Colin Jacobson of DVD Movie Guide liked the episode. He said "[w]hile not among the series' best 'Treehouse' episodes, it comes with enough cleverness to succeed."

On Four Finger Discount, Brendan Dando enjoyed the episode, liking the different genres of the episode. However, Guy Davis thought the episode was not as good as previous Treehouse of Horror episodes and did not like the middle segment.

In 2022, Alison Foreman of IndieWire named the episode as the tenth-best Treehouse of Horror episode.

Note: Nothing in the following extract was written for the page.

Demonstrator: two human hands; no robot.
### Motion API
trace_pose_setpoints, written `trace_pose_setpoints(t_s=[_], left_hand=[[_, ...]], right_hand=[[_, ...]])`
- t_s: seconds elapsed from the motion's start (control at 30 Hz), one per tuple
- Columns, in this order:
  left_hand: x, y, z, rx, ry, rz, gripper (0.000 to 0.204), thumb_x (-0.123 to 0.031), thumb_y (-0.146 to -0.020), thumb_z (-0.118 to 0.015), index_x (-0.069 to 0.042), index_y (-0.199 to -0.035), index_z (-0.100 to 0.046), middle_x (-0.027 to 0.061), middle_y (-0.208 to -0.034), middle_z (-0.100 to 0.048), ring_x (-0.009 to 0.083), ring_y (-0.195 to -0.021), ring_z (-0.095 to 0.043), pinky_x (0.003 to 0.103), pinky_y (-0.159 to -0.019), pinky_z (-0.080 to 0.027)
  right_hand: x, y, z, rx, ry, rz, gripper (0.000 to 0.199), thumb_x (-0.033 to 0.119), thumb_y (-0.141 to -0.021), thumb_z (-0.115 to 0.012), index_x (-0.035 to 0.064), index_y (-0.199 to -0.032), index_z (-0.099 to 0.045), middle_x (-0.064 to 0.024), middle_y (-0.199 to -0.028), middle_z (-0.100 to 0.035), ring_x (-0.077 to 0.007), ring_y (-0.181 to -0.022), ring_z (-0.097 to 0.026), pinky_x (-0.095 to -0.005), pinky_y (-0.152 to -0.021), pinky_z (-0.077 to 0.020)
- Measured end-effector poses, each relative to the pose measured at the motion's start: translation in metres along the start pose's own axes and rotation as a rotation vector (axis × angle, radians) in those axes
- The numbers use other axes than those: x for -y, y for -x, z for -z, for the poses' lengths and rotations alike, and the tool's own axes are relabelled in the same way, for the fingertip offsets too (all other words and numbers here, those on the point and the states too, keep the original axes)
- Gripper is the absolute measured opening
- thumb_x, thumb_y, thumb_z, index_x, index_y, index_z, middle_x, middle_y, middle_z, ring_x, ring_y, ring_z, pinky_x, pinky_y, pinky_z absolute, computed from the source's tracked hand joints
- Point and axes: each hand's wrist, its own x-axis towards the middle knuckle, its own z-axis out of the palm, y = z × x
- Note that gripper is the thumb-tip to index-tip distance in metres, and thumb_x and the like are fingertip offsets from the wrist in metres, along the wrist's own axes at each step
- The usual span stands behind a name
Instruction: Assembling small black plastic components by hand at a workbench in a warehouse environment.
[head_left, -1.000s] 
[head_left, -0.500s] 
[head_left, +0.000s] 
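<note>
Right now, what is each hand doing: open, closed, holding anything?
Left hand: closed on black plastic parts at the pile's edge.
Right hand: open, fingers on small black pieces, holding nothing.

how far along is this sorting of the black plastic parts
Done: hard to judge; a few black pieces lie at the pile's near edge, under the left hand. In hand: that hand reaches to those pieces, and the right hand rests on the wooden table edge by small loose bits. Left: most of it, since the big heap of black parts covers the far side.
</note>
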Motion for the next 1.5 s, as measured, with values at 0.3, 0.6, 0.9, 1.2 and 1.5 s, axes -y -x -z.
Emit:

In 2023, Dennis Perkins of Entertainment Weekly ranked the episode at 29 out of 34 Treehouse of Horror episodes, saying the "twists come off more like the writers waving their hands and declaring that these 'Treehouse' stories don't require the effort to make the gags land."

In 2024, Joshua Karp of Vulture ranked the segments at 82, 62, and 47, respectively, out of 107.